May 3, 2017    8 minute read

The Pearl of Africa: Dissecting Uganda’s Natural Resources

Living Up to Its Name?    May 3, 2017    8 minute read

The Pearl of Africa: Dissecting Uganda’s Natural Resources

Hyped up by Winston Churchill as “The Pearl of Africa” in 1907, the kingdom of Uganda appears to finally be living up to its name. In keeping with other emerging economies in Africa and South/East Asia, the country undertook radical economic reforms via liberalisation of its exchange rate, central bank independence and loosening of capital controls; these changes, made in 1990, saw Uganda’s economy grow at an impressive compounded annual rate of 8% for the subsequent two decades.

Endowed with plentiful existing natural resources, the discovery of large oil reserves in 2006 added to the exuberance expressed by several analysts regarding the country’s future prospects and gave further credence to President Yoweri Museveni’s National Development Plan for economic transformation, with the aim of achieving “middle-income country” status by 2020.

This development plan highlights the primary sectoral drivers of growth, namely oil & gas, agriculture, tourism and manufacturing, and the challenging road faced by policymakers and local businesses to meet these objectives.

The Land of Black Gold

The oil & gas sphere is universally expected to be the most crucial contributor to Uganda’s economic ‘masterplan’. An estimated 1.7 billion barrels of oil equivalent (BOE) lies across 3 major fields in the country as Proved & Recoverable Reserves, a sizeable amount, though still lagging behind larger regional rivals such as Nigeria and Angola.

According to data from Deloitte surveys, there is increased optimism surrounding the recovery in commodity prices, up from the lows of $40/barrel of oil; more than 60% of oil professional and experts in the sector now believe that there will be an upturn in the upstream and midstream business cycles over the next few years, and that Uganda is currently timing its push towards first oil to perfection.

In August 2016, the government granted 8 operating licences to Total E&P Uganda and Tullow Oil Uganda plc (though Tullow has now sold its working interest to China’s CNOOC) and production is expected to begin in 2020, costing around $25/barrel and peaking at close to 230,000 barrels per day.

Overview of the main blocks and licence agreements in western Uganda

With this in mind, it is important for all relevant parties to ensure that there is sufficient capital expenditure on supporting infrastructure to help realise significant future cash flows from the oil fields. The energy minister has allocated a budget of $10 billion for the construction of the Uganda-Tanzania pipeline and other upstream facilities (local pipelines, rigs, drilling blocks, etc.), and an additional $4 billion for a new oil refinery to boost the productive capacity of Uganda’s midstream and logistics operations.

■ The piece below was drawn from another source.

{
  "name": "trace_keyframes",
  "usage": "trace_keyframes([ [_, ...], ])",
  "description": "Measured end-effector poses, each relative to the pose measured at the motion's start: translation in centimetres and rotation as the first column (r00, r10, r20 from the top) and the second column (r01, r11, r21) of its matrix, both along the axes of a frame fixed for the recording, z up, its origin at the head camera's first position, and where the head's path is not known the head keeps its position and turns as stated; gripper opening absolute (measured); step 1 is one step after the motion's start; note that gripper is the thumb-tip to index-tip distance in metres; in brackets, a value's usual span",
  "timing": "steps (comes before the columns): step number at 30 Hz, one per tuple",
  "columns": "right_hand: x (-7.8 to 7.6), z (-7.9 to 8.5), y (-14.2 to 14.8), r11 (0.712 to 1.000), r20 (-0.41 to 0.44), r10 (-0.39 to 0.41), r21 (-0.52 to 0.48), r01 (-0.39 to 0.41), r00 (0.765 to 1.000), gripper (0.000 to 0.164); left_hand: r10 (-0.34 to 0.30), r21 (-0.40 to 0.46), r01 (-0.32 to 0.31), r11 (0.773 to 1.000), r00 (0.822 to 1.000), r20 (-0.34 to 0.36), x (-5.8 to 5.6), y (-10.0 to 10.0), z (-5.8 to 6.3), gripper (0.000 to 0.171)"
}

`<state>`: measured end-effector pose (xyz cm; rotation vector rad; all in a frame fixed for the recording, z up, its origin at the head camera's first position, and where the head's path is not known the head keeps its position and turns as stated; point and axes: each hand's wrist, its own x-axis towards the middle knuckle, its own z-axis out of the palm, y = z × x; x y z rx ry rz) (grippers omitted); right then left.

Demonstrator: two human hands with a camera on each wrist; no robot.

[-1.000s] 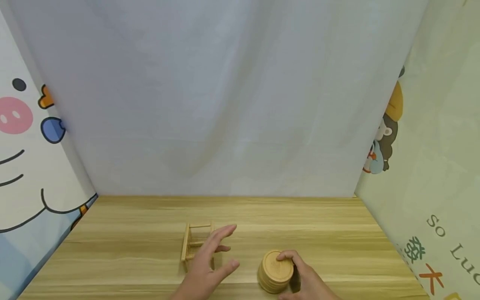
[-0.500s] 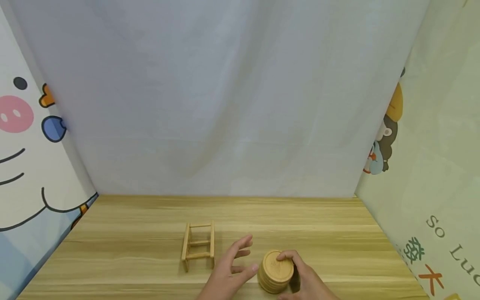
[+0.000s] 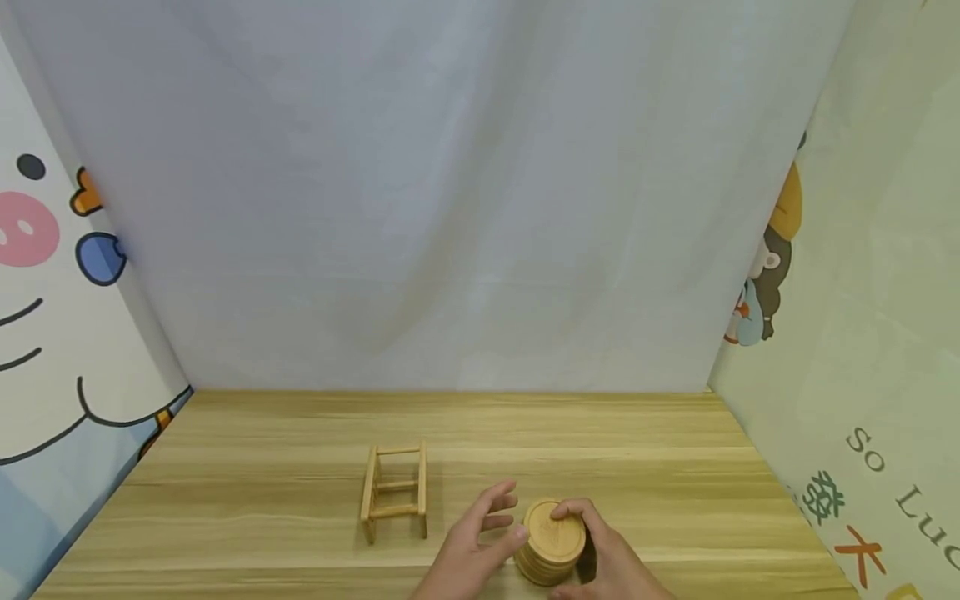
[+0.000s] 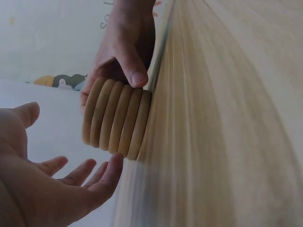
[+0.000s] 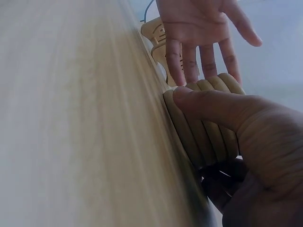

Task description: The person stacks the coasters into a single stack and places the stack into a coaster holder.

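A stack of round wooden coasters (image 3: 553, 540) stands on the wooden table (image 3: 675, 467) near its front edge. My right hand (image 3: 600, 557) grips the stack from the right, with the thumb across its side (image 5: 208, 108) and fingers curled behind. My left hand (image 3: 483, 533) is open with spread fingers just left of the stack, and I cannot tell whether it touches. The left wrist view shows the stack (image 4: 116, 118) on edge, the right hand (image 4: 124, 52) over it and the left fingers (image 4: 102, 182) below. A small wooden rack (image 3: 395, 492) stands further left.
A pale curtain (image 3: 450, 208) closes the back. Cartoon-printed panels stand at the left (image 3: 45, 333) and right (image 3: 862, 375). Bare tabletop stretches behind the rack and the stack. The rack (image 5: 158, 40) shows beyond the left hand (image 5: 199, 28) in the right wrist view.
My left hand has moved right, from in front of the rack to beside the coaster stack. The right hand has kept its grip and the stack has not moved.
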<state>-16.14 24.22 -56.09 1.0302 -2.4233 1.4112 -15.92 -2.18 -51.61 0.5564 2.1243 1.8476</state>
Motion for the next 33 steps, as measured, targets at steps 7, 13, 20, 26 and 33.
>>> trace_keyframes([
  [7, -0.1, -0.1, 0.0, 1.000, 0.047, 0.004, -0.008, -0.003, 0.999, 0.078, -0.054, 0.035, 0.054, 0.998, 0.998, 0.017, -2.0, 0.2, -3.9, 0.075],
  [13, -0.3, -0.1, 0.0, 0.999, 0.074, 0.018, -0.031, -0.016, 0.997, 0.079, -0.083, 0.080, 0.079, 0.994, 0.995, 0.054, -3.7, 0.5, -7.1, 0.076],
  [20, -0.3, -0.2, -0.1, 0.999, 0.077, 0.017, -0.028, -0.015, 0.997, 0.079, -0.077, 0.089, 0.069, 0.994, 0.993, 0.094, -3.9, 0.6, -7.4, 0.079],
  [26, -0.3, 0.1, -0.3, 1.000, 0.091, 0.014, -0.004, -0.013, 0.996, 0.078, -0.068, 0.058, 0.060, 0.996, 0.988, 0.136, -4.1, 0.6, -7.8, 0.079],
  [33, -0.3, 0.2, -0.4, 1.000, 0.129, 0.003, 0.008, -0.004, 0.992, 0.076, -0.069, 0.028, 0.066, 0.997, 0.989, 0.130, -4.0, 0.5, -7.6, 0.078],
])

Strategies for Sustainability

The refinery is part of a wider strategic consideration that aims to guarantee security of oil supply and effective processing methods for raw crude, and is forecast to be completed in two phases and produce up to 30,000 barrels per day. The biggest gain for Ugandans and foreign expats alike should manifest themselves through the creation of more than 15,000 direct jobs in the oil industry; the caveat here is that the government is starting to pursue more inward looking strategies to benefit local workers and businesses with specialist assistance from abroad.

Around 70% of these jobs are reserved for Ugandans, mostly in catering, transport and pipeline construction as they may not possess the specific, technical supply & trading skill sets to take on the remaining roles in the sector. China has been providing regular injections of FDI worth up to $10 billion at relatively cheap capital rates since 2014, and has fortunately recognised the need to develop basic structural systems such as hydro power plants, electricity, road and rail networks.

Another setup the country can use to its advantage is the founding of the Petroleum Fund, which aims to collect all expected excess profits from the next 2 decades of oil production and reinvest the proceeds into other development projects. This is a dynamic and exciting mechanism that has captured the attention of the Norwegian government, who assisted with the establishment of the fund and modelled it on their own Oil for Development Programme.

Other Natural Resources & Attractions

Around 80% of Uganda’s population currently resides in rural areas and the nation currently holds 50% of the available arable land in East/Sub-Saharan Africa, so it is imperative that this land is put to productive use. Agriculture still accounts for roughly 35-40% of GDP, with the main exports crops being maize, beans, groundnuts, sesame and sweet potatoes, and with moves being made to simplify credit access to subsistence farmers, there are several opportunities to form local partnerships and circumvent issues normally associated with large commercial ventures, thereby boosting real returns to production. A boost to the manufacturing sector would also go hand-in-hand with agricultural produce, helping to mechanise farming methods whilst effectively capitalising on the array of Uganda’s natural resources.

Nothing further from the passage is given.